Il motivo è inammissibile.

Infatti, il motivo proposto ai sensi dell'art. 360, comma 1, num. 5 cod. proc. civ. può concernere esclusivamente l'accertamento e la valutazione di fatti rilevanti ai fini della decisione della controversia, e non anche l'interpretazione o l'applicazione di norme giuridiche. Esulano, pertanto, dall'ammissibile oggetto del sesto motivo di ricorso le considerazioni attinenti l'omessa o erronea individuazione delle norme applicabili alla fattispecie concreta sub iudice, che avrebbero eventualmente essere denunciate come violazione o come falsa applicazione di legge, censura della quale il motivo in esame non ha né la formale intestazione né l'effettivo contenuto.

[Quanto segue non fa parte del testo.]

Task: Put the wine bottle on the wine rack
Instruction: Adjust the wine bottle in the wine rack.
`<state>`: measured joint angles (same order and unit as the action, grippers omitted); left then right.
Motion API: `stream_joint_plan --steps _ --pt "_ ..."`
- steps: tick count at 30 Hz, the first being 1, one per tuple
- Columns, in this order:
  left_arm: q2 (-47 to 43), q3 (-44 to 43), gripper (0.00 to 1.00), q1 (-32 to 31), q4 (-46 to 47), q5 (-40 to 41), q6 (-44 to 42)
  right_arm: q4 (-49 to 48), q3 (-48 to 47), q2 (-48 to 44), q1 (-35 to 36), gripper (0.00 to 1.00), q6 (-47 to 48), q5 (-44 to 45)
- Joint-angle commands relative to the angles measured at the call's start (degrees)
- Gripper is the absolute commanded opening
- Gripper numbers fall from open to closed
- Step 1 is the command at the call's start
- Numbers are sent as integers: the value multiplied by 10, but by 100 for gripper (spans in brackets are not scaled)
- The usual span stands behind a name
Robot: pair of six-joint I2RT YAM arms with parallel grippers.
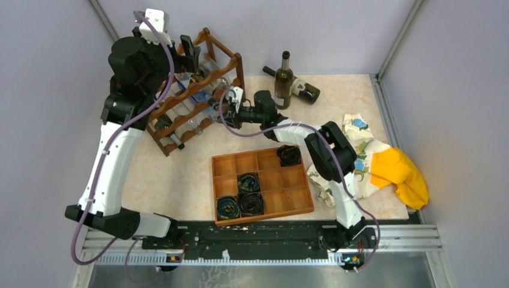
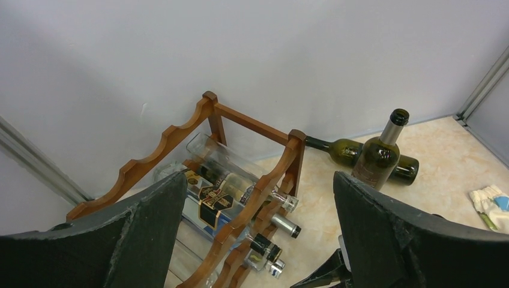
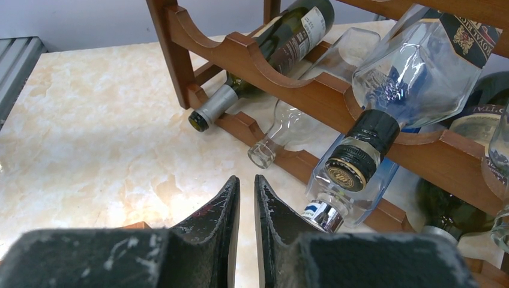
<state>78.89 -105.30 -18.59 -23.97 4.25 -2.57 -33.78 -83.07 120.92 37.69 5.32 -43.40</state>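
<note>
The upright wine bottle [image 1: 283,77] stands at upper centre of the top view, its long axis vertical. It is just right of the right claw [image 1: 228,111], which is pinched shut on nothing and points left at the wine rack [image 1: 235,67]. Another bottle [image 1: 305,90] lies just behind it. The left claw [image 2: 259,177] gapes empty over the rack, farther off.

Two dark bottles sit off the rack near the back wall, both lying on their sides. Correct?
No. Only the lying bottle is on its side; the upright bottle stands beside it, per the top external view. Both are off the wine rack.
</note>
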Motion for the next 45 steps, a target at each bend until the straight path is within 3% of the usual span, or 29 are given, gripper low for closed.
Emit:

Inoltre, ed a monte, il motivo è altresì inammissibile in quanto l'asserita insufficienza della motivazione viene prospettata sulla base della ricostruzione di una serie di rapporti negoziali (tra la contribuente, la C. s.p.a. ed il C.S.N. s.p.a. ) rispetto ai quali la ricorrente omette di indicare, nel corpo del ricorso, quali siano (ed in quale grado e fase dei giudizi di merito siano stati già prodotti) i documenti di supporto istruttorio, così omettendo di ottemperare agli oneri già richiamati nel paragrafo 2 di questa decisione e dalla giurisprudenza ivi citata, e quindi non consentendo a questa Corte di comprendere nel dettaglio quali siano gli aspetti fattuali della controversia rispetto ai quali la motivazione della sentenza impugnata sarebbe insufficiente.

7. Le spese seguono la soccombenza e si liquidano come da dispositivo.

 

P.Q.M.

 

Rigetta il ricorso;

condanna la ricorrente a rifondere alla controricorrente le spese di lite, che liquida in Euro 7.300,00 per compensi, oltre alle spese prenotate a debito.